Rock The JVM

Rock The JVM – Spark Optimization with Scala

I N F O R M A T I O N:

MP4 Video: h264, 1280×720 Audio: AAC, 44.1 KHz, 2 Ch
Genre: eLearning Language: English Duration: 27 Lessons (9h) Size: 1.44 GB

Go fast or go home.

Learn the ins and outs of Spark and get the best out your code.
In this course, we cut the weeds at the root. We dive deep into Spark and understand how it works under the hood. We'll see that we have incredible leverage, IF we write intelligent code, and you will do exactly that. You will learn 20+ techniques and optimization strats. Each of them individually can give at least a 2x perf boost for your jobs (some of them even 10x), and I show it on camera.
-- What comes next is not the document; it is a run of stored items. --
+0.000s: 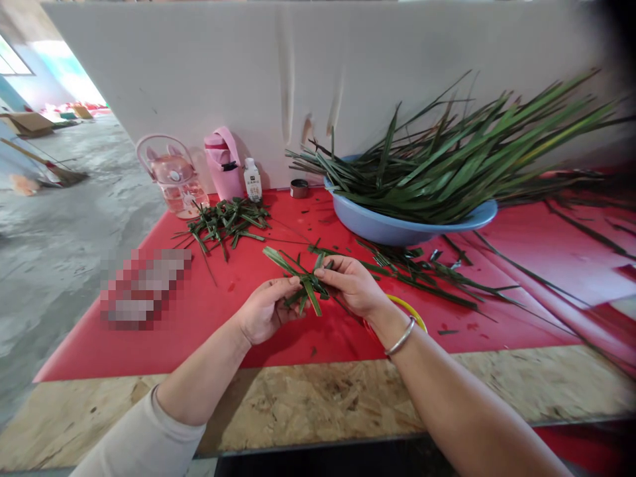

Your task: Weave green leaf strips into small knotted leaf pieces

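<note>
Between my two hands, above the red table cover, is a small woven piece of green leaf strips [309, 283] with several loose ends sticking out. My left hand [271, 308] pinches its left side between thumb and fingers. On its upper right, my right hand [350, 281] grips a strip, with the thumb and forefinger pressed together. A silver bangle [401, 336] circles my right wrist. Partly behind that wrist lies a yellow ring-shaped thing [410, 310], mostly hidden. Just beyond and to the right, cut leaf strips [422, 271] lie loose on the cover.
A blue basin [397, 225] heaped with long green leaves [447, 159] stands at the back right. A pile of folded leaf pieces [226, 222] lies at left. Behind it are a clear pink jug [179, 182], a pink bottle [223, 165], a small white bottle [253, 180] and a dark round tin [299, 189].
</note>
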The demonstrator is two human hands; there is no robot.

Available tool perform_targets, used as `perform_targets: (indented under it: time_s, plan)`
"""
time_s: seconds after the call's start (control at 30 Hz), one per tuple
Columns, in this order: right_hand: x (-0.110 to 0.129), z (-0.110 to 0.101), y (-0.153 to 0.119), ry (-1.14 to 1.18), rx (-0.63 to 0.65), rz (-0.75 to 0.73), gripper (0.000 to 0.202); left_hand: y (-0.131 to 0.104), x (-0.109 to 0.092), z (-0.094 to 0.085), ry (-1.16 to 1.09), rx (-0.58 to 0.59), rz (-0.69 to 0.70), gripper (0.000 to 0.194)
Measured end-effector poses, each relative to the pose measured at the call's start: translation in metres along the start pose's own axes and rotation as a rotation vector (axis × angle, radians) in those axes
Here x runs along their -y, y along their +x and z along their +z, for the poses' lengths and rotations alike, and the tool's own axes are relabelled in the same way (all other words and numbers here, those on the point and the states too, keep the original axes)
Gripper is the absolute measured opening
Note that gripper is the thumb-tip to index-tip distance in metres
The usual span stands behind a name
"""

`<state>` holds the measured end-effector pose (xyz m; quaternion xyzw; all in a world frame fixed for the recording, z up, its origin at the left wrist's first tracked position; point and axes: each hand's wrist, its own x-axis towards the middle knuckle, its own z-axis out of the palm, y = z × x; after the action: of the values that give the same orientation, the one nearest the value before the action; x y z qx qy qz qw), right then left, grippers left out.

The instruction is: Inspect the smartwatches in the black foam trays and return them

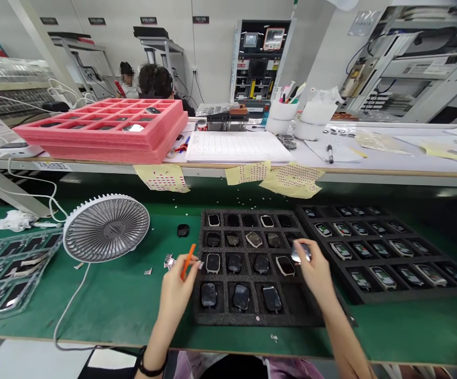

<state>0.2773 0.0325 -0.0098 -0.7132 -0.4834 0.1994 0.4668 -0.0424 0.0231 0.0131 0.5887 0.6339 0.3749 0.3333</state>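
Note:
My left hand (180,273) is closed on a thin orange stick-like tool (188,262), at the left edge of a black foam tray (228,318). A small pale piece shows at its fingertips, too small to name. My right hand (314,268) grips a shiny, square watch body (299,251) between thumb and fingers, over the tray's right side. Several smartwatch bodies, such as one with a pale frame (285,266), lie in the tray's compartments. The front compartment (297,299) at the right holds nothing. Small silvery scraps (169,261) lie beside my left hand.
Right of it is a second black tray (370,295) of watches. A lone dark watch body (183,230) lies near a grey fan (108,229). Clear plastic trays (27,300) stand far left. A shelf (212,169) above carries pink foam trays (106,147); people sit beyond.

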Motion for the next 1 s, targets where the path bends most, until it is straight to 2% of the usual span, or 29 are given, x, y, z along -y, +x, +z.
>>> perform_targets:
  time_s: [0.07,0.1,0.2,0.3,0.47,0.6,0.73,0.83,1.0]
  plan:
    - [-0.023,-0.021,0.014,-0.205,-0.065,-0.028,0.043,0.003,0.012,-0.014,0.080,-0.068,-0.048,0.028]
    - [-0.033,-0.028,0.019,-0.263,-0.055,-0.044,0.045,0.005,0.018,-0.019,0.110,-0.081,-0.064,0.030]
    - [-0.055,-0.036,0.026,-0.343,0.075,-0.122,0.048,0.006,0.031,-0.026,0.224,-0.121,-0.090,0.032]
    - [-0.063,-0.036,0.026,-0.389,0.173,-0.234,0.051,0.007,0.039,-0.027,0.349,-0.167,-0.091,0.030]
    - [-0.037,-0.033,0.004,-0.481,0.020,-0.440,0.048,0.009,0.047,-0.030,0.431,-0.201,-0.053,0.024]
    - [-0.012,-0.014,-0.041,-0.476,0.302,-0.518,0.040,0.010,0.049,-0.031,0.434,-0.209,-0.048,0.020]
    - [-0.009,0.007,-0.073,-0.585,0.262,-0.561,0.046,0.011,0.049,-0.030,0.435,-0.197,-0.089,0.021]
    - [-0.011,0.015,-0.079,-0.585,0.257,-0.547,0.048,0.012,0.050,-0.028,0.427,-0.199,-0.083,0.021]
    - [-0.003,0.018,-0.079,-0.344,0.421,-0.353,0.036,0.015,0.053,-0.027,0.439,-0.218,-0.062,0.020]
You'll understand Spark internals and how Spark works behind the scenes

You'll be able to predict in advance if a job will take a long

You'll diagnose performance problems in the Spark UI

You'll write smart joins with no shuffles

You'll organize your data intelligently so expensive operations are no longer a problem

You'll use RDD capabilities for bespoke, high-performance jobs

You'll leverage the JVM for performance-critical applications

You'll save hours of computation in this course alone (let alone in prod!)

Plus some extra perks:

You'll have access to the entire code I write on camera (~1400 LOC)
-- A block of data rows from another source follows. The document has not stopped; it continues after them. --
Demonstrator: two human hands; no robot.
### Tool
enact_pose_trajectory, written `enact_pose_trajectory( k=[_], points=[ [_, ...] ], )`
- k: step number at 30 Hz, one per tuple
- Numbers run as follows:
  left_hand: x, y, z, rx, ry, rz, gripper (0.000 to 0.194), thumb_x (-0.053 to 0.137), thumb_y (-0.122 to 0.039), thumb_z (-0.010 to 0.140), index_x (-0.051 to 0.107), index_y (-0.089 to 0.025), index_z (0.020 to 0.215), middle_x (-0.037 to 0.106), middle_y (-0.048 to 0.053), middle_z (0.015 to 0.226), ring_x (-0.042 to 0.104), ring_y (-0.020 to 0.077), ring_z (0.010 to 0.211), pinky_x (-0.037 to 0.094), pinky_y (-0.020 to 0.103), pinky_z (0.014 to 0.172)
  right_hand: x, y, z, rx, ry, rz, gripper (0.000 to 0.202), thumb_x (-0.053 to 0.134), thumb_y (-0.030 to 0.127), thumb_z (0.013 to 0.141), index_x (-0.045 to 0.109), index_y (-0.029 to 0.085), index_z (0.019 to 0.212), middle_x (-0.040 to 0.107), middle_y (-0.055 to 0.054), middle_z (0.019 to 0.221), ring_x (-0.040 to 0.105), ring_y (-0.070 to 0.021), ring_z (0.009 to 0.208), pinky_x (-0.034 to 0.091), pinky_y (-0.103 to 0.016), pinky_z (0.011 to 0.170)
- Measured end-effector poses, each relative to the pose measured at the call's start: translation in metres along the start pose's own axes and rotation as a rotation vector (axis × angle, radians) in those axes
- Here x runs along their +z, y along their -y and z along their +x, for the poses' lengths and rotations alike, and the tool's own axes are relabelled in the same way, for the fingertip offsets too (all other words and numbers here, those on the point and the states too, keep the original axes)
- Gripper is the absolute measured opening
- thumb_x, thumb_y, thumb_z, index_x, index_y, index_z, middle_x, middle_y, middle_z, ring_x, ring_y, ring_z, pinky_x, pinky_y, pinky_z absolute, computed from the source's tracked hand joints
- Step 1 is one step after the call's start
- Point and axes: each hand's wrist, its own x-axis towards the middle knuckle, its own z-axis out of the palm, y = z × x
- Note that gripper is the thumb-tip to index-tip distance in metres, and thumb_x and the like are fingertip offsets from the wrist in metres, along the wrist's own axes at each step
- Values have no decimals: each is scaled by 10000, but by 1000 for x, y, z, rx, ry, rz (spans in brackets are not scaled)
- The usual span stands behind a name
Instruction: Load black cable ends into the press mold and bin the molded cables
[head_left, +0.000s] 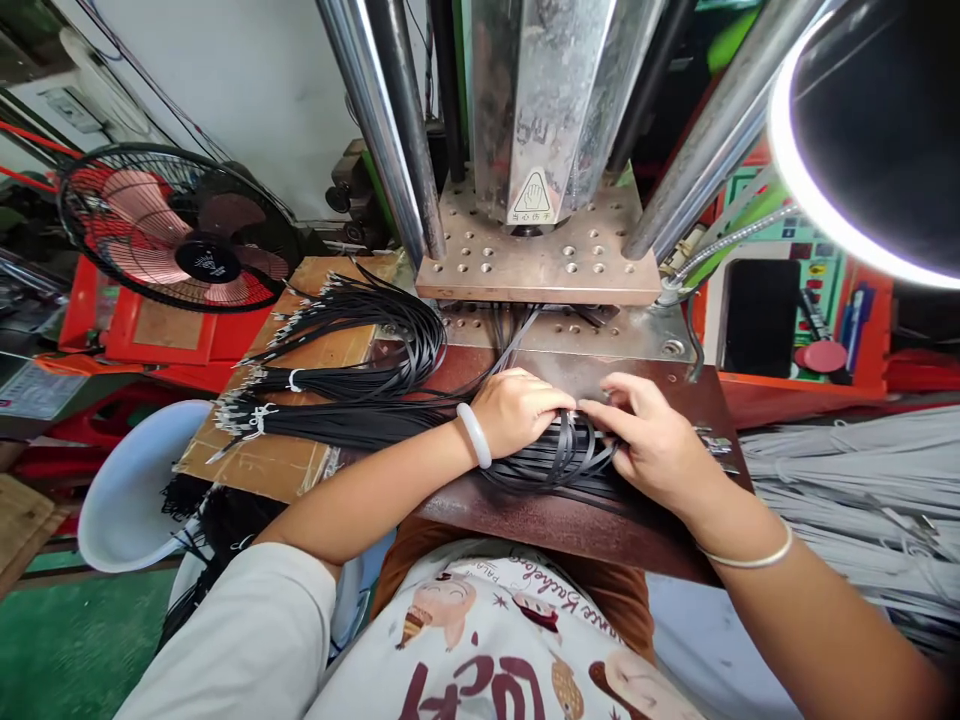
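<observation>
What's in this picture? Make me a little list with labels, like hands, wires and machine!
left hand: rests on the black cables, white bangle on its wrist
right hand: fingertips pinch the same cables
metal plate: brown, under both hands
cable bundles: tied, on cardboard at the left
press: steel, above the plate
fan: far left
lamp: upper right

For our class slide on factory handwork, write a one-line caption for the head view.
Both hands, left and right, press black cables on a brown plate below a press.
</observation>
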Motion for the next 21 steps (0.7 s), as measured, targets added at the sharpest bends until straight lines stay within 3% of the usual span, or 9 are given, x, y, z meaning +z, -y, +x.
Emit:
enact_pose_trajectory(
  k=[2,5,8,12,15,18,21],
  points=[
    [0,-4,-2,90,4,75,267,450,-172,944,715,-170,917,746,47,861,691,162,811,491,314,809,-3,1,-4,43,-67,-67,481,444,23,747,619,173,1169,572,-164,1166,602,-265,973,544,-417,794],
    [0,-12,-4,156,56,144,295,416,-183,969,701,-159,894,727,69,835,680,165,810,490,318,798,-9,6,-5,136,-163,-36,455,470,33,773,600,235,1159,656,-90,1025,639,-256,934,535,-431,850],
    [-7,-18,-5,99,64,201,278,415,-180,973,691,-155,959,709,80,957,663,157,866,503,283,801,-12,10,-1,186,-177,103,288,475,48,800,615,239,964,674,-48,911,650,-217,821,539,-380,781],
    [-23,-20,-8,-62,58,334,269,440,-160,949,695,-134,868,658,114,1016,635,214,935,523,303,771,-15,7,5,165,-94,242,232,472,56,807,622,230,843,678,-16,813,634,-187,746,520,-348,713],
    [-28,-14,-11,-122,19,185,289,420,-81,920,703,-143,915,659,87,925,642,167,833,531,264,731,-15,4,7,173,-92,288,210,489,90,830,646,229,818,688,-11,775,629,-186,710,512,-351,686],
    [-25,-5,-12,-144,-68,-88,273,460,-41,877,705,-149,928,699,54,882,661,126,818,533,223,766,-13,4,7,172,-81,289,220,492,81,815,653,231,818,691,-8,776,628,-184,707,513,-342,675],
    [-19,2,-11,-180,-80,-215,217,529,-47,841,711,-154,891,728,34,853,675,123,781,530,214,744,-10,5,7,123,-49,236,234,481,63,811,642,230,844,686,-9,786,618,-182,712,508,-333,678]
  ],
)
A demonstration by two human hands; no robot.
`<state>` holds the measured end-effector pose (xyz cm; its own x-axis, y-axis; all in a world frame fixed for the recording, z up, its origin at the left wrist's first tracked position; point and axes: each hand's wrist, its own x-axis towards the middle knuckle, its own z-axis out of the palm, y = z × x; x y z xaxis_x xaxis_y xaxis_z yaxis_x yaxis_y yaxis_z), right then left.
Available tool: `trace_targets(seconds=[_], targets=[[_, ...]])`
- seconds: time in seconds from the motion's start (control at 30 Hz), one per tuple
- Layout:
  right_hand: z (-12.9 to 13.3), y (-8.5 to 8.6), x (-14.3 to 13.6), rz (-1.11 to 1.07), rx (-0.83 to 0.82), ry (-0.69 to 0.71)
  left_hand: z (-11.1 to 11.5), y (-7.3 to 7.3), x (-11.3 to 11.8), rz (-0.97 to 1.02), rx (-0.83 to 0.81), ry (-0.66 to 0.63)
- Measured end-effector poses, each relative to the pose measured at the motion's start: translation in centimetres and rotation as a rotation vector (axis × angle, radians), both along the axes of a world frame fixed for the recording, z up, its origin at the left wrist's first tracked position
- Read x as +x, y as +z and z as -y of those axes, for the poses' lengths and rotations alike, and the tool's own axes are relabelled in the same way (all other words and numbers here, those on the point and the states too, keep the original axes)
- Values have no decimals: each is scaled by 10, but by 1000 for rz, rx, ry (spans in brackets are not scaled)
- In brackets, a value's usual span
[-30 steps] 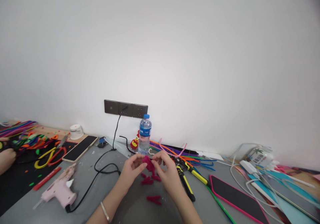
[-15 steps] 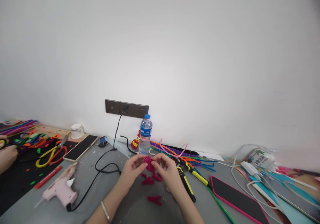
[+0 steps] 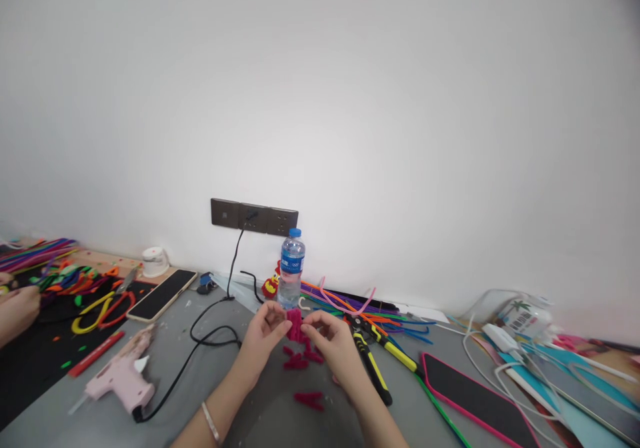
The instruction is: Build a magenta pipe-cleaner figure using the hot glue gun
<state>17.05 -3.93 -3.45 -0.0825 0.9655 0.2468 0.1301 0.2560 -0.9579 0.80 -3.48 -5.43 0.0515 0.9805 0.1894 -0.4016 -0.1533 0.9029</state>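
Both of my hands meet over the grey table and pinch a small magenta pipe-cleaner piece [image 3: 295, 325] between the fingertips. My left hand [image 3: 264, 339], with a silver bangle on its wrist, grips it from the left. My right hand [image 3: 336, 345] grips it from the right. Under the hands lie loose magenta pipe-cleaner bits [image 3: 296, 361], and another bit [image 3: 309, 400] lies nearer to me.
A pink glue gun [image 3: 121, 378] with a black cord lies at left. Yellow-handled pliers [image 3: 373, 361], coloured pipe cleaners [image 3: 350, 303], a water bottle [image 3: 291, 269] and a pink-cased phone [image 3: 470, 395] are nearby. Another person's hand [image 3: 17, 308] is at far left beside scissors [image 3: 103, 308] and a phone [image 3: 161, 295].
My fingers have shifted slightly on the magenta piece, which has turned a little. The person's hand at far left has moved a bit.
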Motion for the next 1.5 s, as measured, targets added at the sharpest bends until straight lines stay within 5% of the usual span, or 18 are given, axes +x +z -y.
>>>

You'll be invited to our private Slack room where I'll share latest updates, discounts, talks, conferences, and recruitment opportunities

(soon) You'll have access to the takeaway slides

(soon) You'll be able to the videos for your offline view

Deep understanding of Spark internals so you can predict job performance

stage & task decomposition

reading query plans before jobs will run

reading DAGs while jobs are running

performance differences between the different Spark APIs

packaging and deploying a Spark app

configuring Spark in 3 different ways

DataFrame and Spark SQL Optimizations

understanding join mechanics and why they are expensive

writing broadcast joins, or what to do when you join a large and a small DataFrame

write pre-join optimizations: column pruning, pre-partitioning

bucketing for fast access

fixing data skews, "straggling" tasks and OOMs

Optimizing RDDs

using broadcast joins "manually"

cogrouping RDDs in multi-way joins

fixing data skews

writing optimizations that Spark doesn't generate for us

Optimizing key-value RDDs, as most useful transformations need them

using the different _byKey methods intelligently

reusing JVM objects for when performance is critical and even a few seconds count

using the powerful iterator-to-iterator pattern for arbitrary efficient processing

This course is for Scala and Spark programmers who need to improve the run of their jobs. If you've never done Scala or Spark, this course is not for you.

Authors: Udemy

Date: 2020

Upload Date: 9/15/2020 3:08:31 AM

Format: MP4




Language: English

ISBN / ASIN: 0000000000


[ARSocial_Lite_Locker id=1]
Please click here——->Free down


This website is authorized using the BY-NC-SA 4.0Authorization by agreement.